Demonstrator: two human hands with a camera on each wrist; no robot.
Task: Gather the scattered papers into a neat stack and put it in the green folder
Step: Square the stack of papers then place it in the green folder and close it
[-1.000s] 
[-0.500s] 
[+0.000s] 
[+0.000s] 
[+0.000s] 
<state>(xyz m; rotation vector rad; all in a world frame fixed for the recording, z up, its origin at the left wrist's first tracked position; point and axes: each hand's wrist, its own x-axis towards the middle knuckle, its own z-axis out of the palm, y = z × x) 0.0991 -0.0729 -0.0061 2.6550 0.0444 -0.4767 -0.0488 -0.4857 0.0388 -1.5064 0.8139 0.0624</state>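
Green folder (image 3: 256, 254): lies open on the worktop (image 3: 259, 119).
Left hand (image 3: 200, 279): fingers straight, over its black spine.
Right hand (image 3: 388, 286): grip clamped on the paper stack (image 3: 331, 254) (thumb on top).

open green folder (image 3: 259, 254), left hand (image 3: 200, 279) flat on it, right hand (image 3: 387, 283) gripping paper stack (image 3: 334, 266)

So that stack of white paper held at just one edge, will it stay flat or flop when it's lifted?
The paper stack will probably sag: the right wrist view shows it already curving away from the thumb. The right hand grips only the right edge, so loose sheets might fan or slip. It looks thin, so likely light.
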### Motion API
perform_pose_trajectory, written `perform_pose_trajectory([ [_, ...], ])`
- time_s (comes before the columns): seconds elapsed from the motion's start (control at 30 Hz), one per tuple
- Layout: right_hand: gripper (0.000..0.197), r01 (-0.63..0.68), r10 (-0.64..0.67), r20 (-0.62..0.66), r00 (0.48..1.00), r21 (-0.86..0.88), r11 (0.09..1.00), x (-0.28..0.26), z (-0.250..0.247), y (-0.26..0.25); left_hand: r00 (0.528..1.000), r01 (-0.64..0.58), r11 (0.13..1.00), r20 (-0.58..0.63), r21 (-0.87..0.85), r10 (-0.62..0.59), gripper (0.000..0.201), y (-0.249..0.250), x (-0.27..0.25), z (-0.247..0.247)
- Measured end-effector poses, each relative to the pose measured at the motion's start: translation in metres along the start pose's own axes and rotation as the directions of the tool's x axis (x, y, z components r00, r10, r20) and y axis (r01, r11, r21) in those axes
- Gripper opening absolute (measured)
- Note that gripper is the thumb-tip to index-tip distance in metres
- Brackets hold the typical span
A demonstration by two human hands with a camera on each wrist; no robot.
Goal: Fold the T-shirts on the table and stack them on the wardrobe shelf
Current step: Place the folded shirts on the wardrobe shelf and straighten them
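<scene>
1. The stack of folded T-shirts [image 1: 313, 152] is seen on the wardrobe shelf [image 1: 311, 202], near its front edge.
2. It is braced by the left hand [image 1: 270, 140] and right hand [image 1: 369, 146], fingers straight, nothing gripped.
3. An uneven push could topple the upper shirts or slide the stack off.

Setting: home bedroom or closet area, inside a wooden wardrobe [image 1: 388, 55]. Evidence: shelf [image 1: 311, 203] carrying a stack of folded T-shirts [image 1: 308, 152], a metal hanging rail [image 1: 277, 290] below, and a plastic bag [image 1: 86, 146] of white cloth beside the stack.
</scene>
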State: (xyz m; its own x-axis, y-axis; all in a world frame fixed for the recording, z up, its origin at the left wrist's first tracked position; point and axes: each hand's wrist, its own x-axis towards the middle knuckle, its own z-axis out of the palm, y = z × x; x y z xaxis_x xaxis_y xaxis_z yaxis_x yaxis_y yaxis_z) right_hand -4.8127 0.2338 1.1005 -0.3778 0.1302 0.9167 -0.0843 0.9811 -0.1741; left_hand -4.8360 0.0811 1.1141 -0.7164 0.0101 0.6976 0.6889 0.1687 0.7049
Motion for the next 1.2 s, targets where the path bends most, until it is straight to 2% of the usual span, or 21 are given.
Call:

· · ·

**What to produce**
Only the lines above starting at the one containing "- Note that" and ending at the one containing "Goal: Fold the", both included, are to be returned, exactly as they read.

**Task solution**
- Note that gripper is the thumb-tip to index-tip distance in metres
- Brackets hold the typical span
A demonstration by two human hands with a camera on each wrist; no robot.
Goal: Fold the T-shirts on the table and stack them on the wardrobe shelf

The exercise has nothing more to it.